Fearless, A Novel of Sarah Bowman
- Author: Lucia St. Clair Robson
- Language: English
- Genre: Historical novel, Western novel
- Publisher: Ballantine
- Publication date: 7 September 1999 (Hardback was released in 1998)
- Publication place: United States
- Media type: Print (hardback and paperback)
- Pages: 432 pages (paperback edition)
- ISBN: 0-345-39770-3 (Paperback edition)
- OCLC: 42403222

= Fearless, A Novel of Sarah Bowman =

1998 novel by Lucia St. Clair Robson

Fearless, A Novel of Sarah Bowman is a 1998 novel of historical fiction by Lucia St. Clair Robson.

The novel tells how Sarah Bowman arrived in Corpus Christi, Texas in 1845, to work as a laundress for the army that Zachary Taylor had assembled to invade Mexico in the Mexican–American War. Sarah Bowman was a historical figure and much of what is depicted in this novel is based on actual accounts of incidents. Sarah Bowman also makes an appearance later in life in another of Robson's novels, Ghost Warrior.

==Plot summary==
In 1845, Mexico would not relinquish its claim to Texas, and the U.S. prepared for war. Under the command of General Zachary "Old Rough and Ready" Taylor, Sarah signed on as a laundress and cook and bivouacked with Taylor's army in Corpus Christi, preparing for an attack by Mexico. Before the war even began, though, her husband was killed. But going home was out of the question. She considered the army her home and its soldiers her family.

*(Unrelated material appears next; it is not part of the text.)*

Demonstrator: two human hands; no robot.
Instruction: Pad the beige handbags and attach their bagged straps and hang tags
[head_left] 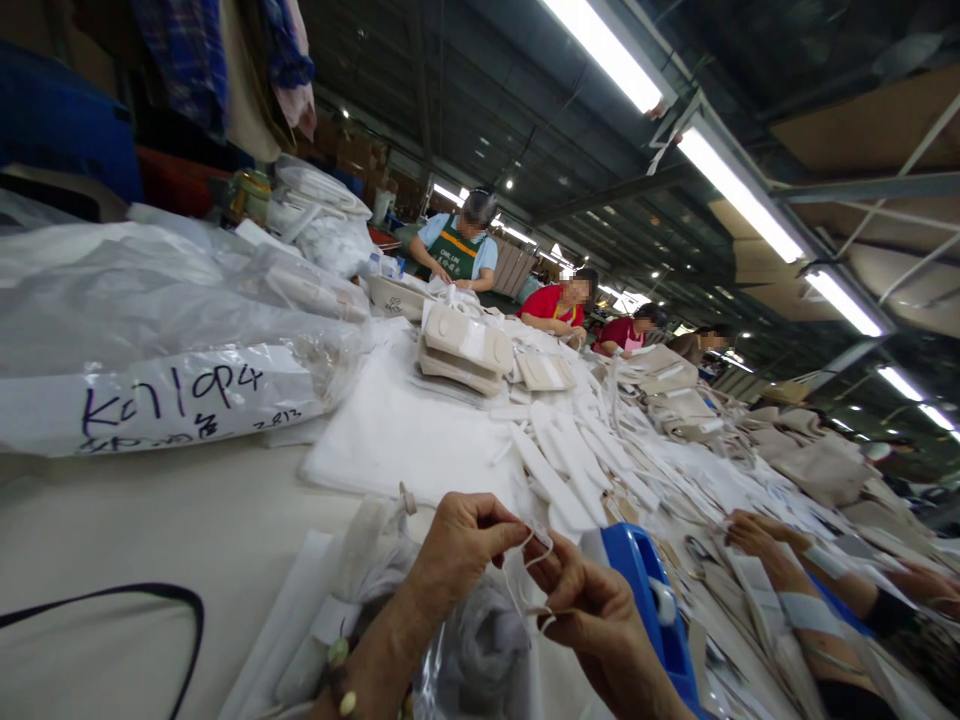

Nowhere else would her courage and compassion be so much needed and appreciated.

While the battle raged around her, Sarah became a familiar figure through the haze of sulfurous blue smoke and the stench of exploding gunpowder, riding among the flames to retrieve the wounded. Through the long years of bitter battle, she would find love in the arms of a sergeant with eyes as golden as a flame, and friendship in the company of Cruz, a mexican woman whose personal history encompassed the war in all its passions and horrors.